Assigned task » From the material below, return every line that includes "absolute".

Available data »

------

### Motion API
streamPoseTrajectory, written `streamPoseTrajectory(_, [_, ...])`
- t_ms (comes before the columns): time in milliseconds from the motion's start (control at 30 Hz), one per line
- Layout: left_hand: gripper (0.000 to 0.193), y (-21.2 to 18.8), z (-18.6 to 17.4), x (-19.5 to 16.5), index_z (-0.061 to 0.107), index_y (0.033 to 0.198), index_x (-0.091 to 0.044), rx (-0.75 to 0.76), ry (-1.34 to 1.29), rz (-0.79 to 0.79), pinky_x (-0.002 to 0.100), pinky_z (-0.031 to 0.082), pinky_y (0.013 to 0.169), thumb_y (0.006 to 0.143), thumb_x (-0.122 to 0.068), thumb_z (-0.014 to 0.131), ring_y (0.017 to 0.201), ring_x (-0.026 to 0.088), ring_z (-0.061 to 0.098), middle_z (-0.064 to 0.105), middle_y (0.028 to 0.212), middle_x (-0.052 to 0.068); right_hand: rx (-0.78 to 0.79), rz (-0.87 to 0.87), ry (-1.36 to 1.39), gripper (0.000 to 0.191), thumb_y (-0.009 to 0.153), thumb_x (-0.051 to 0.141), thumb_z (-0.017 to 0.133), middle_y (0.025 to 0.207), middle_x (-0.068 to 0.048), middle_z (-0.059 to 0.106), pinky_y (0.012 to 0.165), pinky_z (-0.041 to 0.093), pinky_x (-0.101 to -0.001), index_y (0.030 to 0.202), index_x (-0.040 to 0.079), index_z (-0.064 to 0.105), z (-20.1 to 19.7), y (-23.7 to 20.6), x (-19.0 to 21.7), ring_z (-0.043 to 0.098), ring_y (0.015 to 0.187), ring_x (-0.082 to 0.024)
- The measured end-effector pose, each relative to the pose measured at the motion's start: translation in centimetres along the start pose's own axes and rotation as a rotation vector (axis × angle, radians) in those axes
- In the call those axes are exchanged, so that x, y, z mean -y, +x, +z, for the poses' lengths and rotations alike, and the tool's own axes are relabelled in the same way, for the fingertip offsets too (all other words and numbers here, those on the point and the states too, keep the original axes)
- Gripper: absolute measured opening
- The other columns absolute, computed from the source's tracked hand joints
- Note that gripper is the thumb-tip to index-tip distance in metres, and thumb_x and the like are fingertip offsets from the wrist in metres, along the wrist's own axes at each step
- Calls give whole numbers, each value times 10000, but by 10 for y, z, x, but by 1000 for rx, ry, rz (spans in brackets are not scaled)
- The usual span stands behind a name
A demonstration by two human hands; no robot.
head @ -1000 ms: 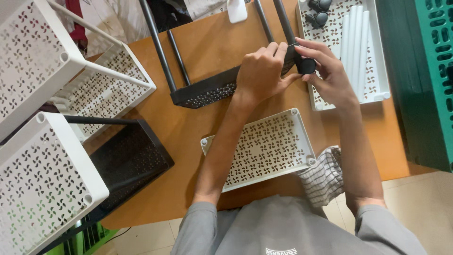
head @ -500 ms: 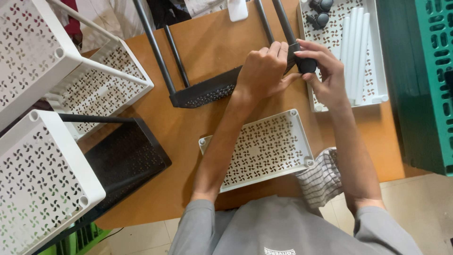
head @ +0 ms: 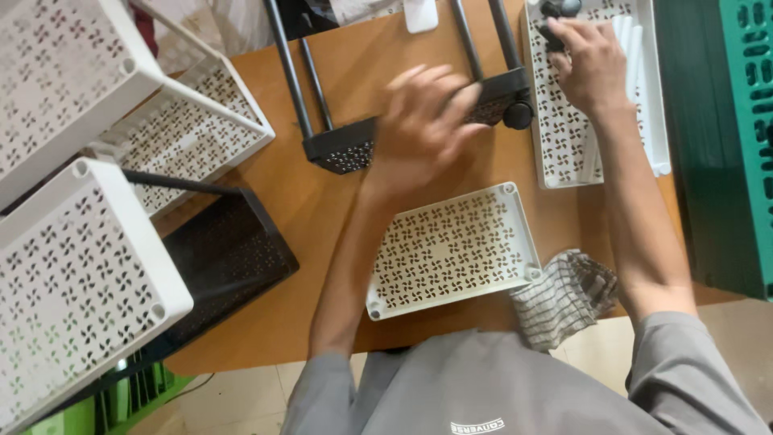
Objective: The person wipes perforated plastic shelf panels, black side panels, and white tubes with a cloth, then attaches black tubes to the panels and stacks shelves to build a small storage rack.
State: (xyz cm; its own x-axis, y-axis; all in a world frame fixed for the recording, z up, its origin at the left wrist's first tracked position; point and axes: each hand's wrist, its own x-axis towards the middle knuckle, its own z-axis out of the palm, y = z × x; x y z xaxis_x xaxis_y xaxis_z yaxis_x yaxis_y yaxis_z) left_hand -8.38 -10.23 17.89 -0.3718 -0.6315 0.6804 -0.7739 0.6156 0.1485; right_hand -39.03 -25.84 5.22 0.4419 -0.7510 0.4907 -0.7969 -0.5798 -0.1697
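White perforated rack shelves [head: 72, 266] are sitting far left. Left hand [head: 423, 121] is hovering blurred, fingers spread and holding nothing, over the black perforated shelf [head: 354, 149] with its black poles [head: 283, 64] mid-table. Right hand [head: 592, 64] is curling onto a black caster wheel [head: 551, 34] in the white tray [head: 555, 153]; grip closure unclear.
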Motion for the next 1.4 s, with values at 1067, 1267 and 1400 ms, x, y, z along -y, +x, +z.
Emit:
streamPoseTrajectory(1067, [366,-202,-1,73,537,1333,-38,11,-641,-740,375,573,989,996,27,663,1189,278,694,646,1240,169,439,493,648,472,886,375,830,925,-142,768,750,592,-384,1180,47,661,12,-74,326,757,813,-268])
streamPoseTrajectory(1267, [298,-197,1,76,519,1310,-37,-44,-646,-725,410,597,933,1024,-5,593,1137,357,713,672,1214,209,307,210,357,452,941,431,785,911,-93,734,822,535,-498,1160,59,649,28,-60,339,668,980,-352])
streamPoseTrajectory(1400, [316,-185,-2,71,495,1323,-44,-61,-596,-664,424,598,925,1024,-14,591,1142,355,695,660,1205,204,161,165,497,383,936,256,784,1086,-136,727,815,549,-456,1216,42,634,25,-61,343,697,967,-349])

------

Exercise response »
- Gripper: absolute measured opening
- The other columns absolute, computed from the source's tracked hand joints

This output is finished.